Fonte: Jornal Arauto
Publicado 06/10/2020 21:00

Geral   OUTUBRO ROSA

Em 16 de abril deste ano, dia do seu aniversário, a santa-cruzense Telma da Silva Marques, de 58 anos, recebeu o resultado dos exames que mudariam sua vida para sempre. Foi diagnosticada com câncer de mama. A notícia gerou apreensão e medo, sentimentos que, conforme a psicóloga da Associação de Apoio a Pessoas com Câncer (Aapecan), Grasiela Lopes, acometem muitas mulheres que passam por esse processo. “São angústias ligadas à feminilidade, maternidade e sexualidade, já que o seio é um órgão repleto de simbolismo para a mulher. Nesse sentido, começa uma nova compreensão do que é ser mulher, uma descoberta interna do que é importante na expressão feminina”, pontua. E para Telma é assim que podem ser definidos os últimos meses, como tempo de descobertas.

Apenas alguns dias após realizar a primeira sessão de quimioterapia, os cabelos da santa-cruzense começaram a cair. Pouco tempo depois, resolveu raspá-los de vez. Desanimada com tudo o que ainda enfrentaria por causa da doença, buscou atendimento junto à Aapecan e se sentiu acolhida. “Conversei com a psicóloga e ela me mostrou novas perspectivas, muito além da doença”, recorda. “Então, passei a pensar no apoio que recebia dos meus filhos, nora, neto, e companheiro, e vi o quanto isso era valioso”, revela. A partir disso, algo mudou dentro de Telma, fazendo-a relembrar o quanto era vaidosa e gostava de usar batom e lápis no olho. Decidiu, então, não deixar isso para trás. O primeiro passo foi usar peruca. “Usei por um tempo, mas não me adaptei. Aí, comprei um turbante azul, cor que gosto muito. Percebi com isso, que não é o cabelo que me define como mulher, sou muito mais”, frisa.

UM NOVO OLHAR

Conforme a psicóloga da Aapecan – instituição que atualmente atende 116 pacientes com câncer - quando se trabalha a autoestima da mulher, ela fica mais fortalecida e empoderada para enfrentar o tratamento e até mesmo a vida de uma forma mais positiva. “Isso reduz os sintomas emocionais e físicos causados pelo câncer e o tratamento, o que possibilita que a mulher ressignifique a experiência do adoecer”, esclarece. 
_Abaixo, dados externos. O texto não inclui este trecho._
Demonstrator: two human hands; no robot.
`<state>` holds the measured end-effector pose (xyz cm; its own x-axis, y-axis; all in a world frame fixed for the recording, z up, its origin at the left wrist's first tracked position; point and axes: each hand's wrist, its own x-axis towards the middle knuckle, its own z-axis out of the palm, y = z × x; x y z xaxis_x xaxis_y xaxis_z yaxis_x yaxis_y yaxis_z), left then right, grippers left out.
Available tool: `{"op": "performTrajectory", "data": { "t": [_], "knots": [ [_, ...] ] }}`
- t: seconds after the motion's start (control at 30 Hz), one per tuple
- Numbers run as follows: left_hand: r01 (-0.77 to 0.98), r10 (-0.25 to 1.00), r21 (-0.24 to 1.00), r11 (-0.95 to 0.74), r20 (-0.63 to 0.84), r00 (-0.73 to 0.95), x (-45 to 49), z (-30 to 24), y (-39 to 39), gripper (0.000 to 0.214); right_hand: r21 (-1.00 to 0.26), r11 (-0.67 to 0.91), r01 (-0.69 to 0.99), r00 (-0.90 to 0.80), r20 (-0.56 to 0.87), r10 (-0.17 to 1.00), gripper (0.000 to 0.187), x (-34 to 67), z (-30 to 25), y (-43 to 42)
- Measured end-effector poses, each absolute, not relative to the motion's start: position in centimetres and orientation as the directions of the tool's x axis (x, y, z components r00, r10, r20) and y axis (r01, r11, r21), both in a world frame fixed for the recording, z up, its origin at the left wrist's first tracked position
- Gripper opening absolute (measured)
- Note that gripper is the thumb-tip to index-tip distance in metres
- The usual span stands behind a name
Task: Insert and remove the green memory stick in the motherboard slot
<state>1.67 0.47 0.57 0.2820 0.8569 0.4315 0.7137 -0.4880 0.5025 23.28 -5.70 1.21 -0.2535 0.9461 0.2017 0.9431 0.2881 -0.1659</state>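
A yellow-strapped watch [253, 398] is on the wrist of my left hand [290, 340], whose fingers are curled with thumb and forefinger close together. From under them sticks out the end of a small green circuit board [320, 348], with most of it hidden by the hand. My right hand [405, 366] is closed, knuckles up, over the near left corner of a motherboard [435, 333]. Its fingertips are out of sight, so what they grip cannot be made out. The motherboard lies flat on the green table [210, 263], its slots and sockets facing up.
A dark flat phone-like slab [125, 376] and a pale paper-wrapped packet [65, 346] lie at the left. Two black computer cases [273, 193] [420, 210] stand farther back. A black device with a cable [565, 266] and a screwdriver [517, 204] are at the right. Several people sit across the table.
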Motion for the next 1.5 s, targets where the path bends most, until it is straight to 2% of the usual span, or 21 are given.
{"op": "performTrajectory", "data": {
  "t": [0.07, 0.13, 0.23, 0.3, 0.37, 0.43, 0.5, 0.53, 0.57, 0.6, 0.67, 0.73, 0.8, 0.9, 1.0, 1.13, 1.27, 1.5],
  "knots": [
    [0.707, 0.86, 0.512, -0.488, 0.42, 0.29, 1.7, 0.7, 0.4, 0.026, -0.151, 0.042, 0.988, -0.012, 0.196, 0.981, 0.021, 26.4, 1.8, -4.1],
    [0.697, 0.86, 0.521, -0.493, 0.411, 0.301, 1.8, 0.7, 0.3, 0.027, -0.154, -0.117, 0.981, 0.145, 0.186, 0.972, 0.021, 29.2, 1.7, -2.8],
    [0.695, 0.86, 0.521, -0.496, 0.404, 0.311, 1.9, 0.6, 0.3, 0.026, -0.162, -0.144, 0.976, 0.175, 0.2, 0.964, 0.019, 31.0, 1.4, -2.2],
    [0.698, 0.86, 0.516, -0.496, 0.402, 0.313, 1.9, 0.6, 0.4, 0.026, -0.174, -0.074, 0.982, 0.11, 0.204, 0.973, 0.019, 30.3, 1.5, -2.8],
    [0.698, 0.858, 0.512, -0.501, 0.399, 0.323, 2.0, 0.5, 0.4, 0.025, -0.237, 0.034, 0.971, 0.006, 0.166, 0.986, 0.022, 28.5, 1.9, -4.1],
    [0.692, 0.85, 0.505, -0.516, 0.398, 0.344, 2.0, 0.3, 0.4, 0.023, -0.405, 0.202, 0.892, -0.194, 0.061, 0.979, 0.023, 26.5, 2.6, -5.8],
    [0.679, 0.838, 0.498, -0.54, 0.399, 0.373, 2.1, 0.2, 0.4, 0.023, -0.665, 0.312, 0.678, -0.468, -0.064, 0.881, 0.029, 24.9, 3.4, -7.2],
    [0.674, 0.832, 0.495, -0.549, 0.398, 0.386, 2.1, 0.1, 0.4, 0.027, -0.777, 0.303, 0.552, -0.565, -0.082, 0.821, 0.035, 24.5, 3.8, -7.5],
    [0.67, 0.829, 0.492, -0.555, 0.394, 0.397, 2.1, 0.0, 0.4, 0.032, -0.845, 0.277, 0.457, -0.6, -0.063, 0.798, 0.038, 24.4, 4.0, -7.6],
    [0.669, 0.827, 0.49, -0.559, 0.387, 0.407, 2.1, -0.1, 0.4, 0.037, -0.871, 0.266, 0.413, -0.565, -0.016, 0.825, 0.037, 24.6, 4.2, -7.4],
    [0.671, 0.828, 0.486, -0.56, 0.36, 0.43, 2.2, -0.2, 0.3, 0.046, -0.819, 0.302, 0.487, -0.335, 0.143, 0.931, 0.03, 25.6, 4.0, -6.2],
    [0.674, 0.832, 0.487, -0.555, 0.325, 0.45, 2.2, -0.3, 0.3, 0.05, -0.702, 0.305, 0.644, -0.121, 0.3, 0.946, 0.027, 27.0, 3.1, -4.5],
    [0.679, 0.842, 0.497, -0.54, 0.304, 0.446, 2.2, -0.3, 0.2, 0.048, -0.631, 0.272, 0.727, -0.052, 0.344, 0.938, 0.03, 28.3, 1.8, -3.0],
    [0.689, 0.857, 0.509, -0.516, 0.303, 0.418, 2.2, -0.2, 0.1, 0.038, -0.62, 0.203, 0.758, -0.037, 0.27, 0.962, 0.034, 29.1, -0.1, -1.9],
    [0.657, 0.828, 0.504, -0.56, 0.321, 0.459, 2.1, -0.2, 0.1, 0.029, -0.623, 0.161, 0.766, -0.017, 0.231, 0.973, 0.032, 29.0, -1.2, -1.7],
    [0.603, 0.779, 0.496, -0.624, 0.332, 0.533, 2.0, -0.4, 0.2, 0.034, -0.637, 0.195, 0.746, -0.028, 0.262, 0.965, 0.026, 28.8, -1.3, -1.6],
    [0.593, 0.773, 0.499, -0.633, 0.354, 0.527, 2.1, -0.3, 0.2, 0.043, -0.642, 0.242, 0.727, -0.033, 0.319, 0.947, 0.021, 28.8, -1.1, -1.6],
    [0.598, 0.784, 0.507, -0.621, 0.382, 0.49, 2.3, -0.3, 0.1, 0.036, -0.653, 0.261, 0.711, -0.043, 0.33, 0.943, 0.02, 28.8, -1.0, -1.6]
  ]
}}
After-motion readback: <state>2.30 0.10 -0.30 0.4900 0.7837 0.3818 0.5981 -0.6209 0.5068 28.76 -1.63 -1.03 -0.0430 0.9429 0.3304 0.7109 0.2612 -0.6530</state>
Telma reconhece que o enfrentamento da doença não é fácil. Há seus altos e baixos. No entanto, ao se possibilitar viver o momento com um novo olhar, se redescobrindo como mulher, mãe, avó e companheira, sem deixar de lado a autoestima, se sente ainda mais fortalecida para enfrentar os desafios dessa caminhada. 

TRABALHO DA AAPECAN

Além de oferecer apoio emocional através de grupos ou atendimentos individuais, a Aapecan trabalha diferentes atividades relacionadas à autoestima das usuárias, como um espaço planejado para acolhê-las, onde se reconhecem e se reinventam através da escolha de peruca, lenços e produtos de beleza. Além disso, outro projeto é o Camarim da Autoestima, através do qual voluntários se propõem a cuidar da beleza das usuárias. Atualmente, devido à pandemia, os grupos não estão sendo realizados e, no Camarim da Autoestima, ocorre somente o empréstimo de perucas.  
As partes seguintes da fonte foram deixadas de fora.